Task:
Each record is to be printed again precisely as it reads.
───── Data under study ─────
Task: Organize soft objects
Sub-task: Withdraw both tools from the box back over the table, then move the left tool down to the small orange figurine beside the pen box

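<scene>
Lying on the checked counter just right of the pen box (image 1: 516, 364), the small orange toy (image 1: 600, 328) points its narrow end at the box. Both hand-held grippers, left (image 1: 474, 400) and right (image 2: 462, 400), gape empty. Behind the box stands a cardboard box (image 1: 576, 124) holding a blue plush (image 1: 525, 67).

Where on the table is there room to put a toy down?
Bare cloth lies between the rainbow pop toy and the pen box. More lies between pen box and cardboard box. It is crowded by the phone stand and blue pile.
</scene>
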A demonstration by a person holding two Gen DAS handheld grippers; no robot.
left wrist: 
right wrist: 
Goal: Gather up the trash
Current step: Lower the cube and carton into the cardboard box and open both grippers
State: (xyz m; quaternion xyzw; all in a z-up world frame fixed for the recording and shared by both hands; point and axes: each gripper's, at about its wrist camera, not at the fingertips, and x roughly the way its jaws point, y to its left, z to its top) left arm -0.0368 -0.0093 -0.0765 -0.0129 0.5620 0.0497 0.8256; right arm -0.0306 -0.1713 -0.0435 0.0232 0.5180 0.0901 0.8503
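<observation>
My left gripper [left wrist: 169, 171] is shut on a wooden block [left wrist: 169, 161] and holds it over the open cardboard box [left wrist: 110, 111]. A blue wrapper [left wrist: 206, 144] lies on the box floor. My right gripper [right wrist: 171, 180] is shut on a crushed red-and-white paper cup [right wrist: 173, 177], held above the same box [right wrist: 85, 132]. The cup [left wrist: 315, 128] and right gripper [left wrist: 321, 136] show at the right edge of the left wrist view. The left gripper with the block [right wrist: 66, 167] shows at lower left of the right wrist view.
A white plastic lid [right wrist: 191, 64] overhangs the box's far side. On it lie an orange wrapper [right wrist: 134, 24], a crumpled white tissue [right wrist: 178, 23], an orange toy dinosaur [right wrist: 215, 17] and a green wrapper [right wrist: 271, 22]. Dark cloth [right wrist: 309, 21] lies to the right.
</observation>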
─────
Reply:
Task: Organize soft objects
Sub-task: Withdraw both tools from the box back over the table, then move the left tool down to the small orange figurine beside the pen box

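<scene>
Lying on the checked counter just right of the pen box (image 1: 516, 364), the small orange toy (image 1: 600, 328) points its narrow end at the box. Both hand-held grippers, left (image 1: 474, 400) and right (image 2: 462, 400), gape empty. Behind the box stands a cardboard box (image 1: 576, 124) holding a blue plush (image 1: 525, 67).

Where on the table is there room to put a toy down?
Bare cloth lies between the rainbow pop toy and the pen box. More lies between pen box and cardboard box. It is crowded by the phone stand and blue pile.
</scene>
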A demonstration by a person holding two Gen DAS handheld grippers; no robot.
left wrist: 
right wrist: 
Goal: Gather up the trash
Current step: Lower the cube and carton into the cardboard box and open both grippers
State: (xyz m; quaternion xyzw; all in a z-up world frame fixed for the recording and shared by both hands; point and axes: each gripper's, at about its wrist camera, not at the fingertips, and x roughly the way its jaws point, y to its left, z to its top) left arm -0.0368 -0.0093 -0.0765 -0.0129 0.5620 0.0497 0.8256; right arm -0.0306 -0.1713 -0.0435 0.0232 0.5180 0.0901 0.8503
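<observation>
My left gripper [left wrist: 169, 171] is shut on a wooden block [left wrist: 169, 161] and holds it over the open cardboard box [left wrist: 110, 111]. A blue wrapper [left wrist: 206, 144] lies on the box floor. My right gripper [right wrist: 171, 180] is shut on a crushed red-and-white paper cup [right wrist: 173, 177], held above the same box [right wrist: 85, 132]. The cup [left wrist: 315, 128] and right gripper [left wrist: 321, 136] show at the right edge of the left wrist view. The left gripper with the block [right wrist: 66, 167] shows at lower left of the right wrist view.
A white plastic lid [right wrist: 191, 64] overhangs the box's far side. On it lie an orange wrapper [right wrist: 134, 24], a crumpled white tissue [right wrist: 178, 23], an orange toy dinosaur [right wrist: 215, 17] and a green wrapper [right wrist: 271, 22]. Dark cloth [right wrist: 309, 21] lies to the right.
</observation>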

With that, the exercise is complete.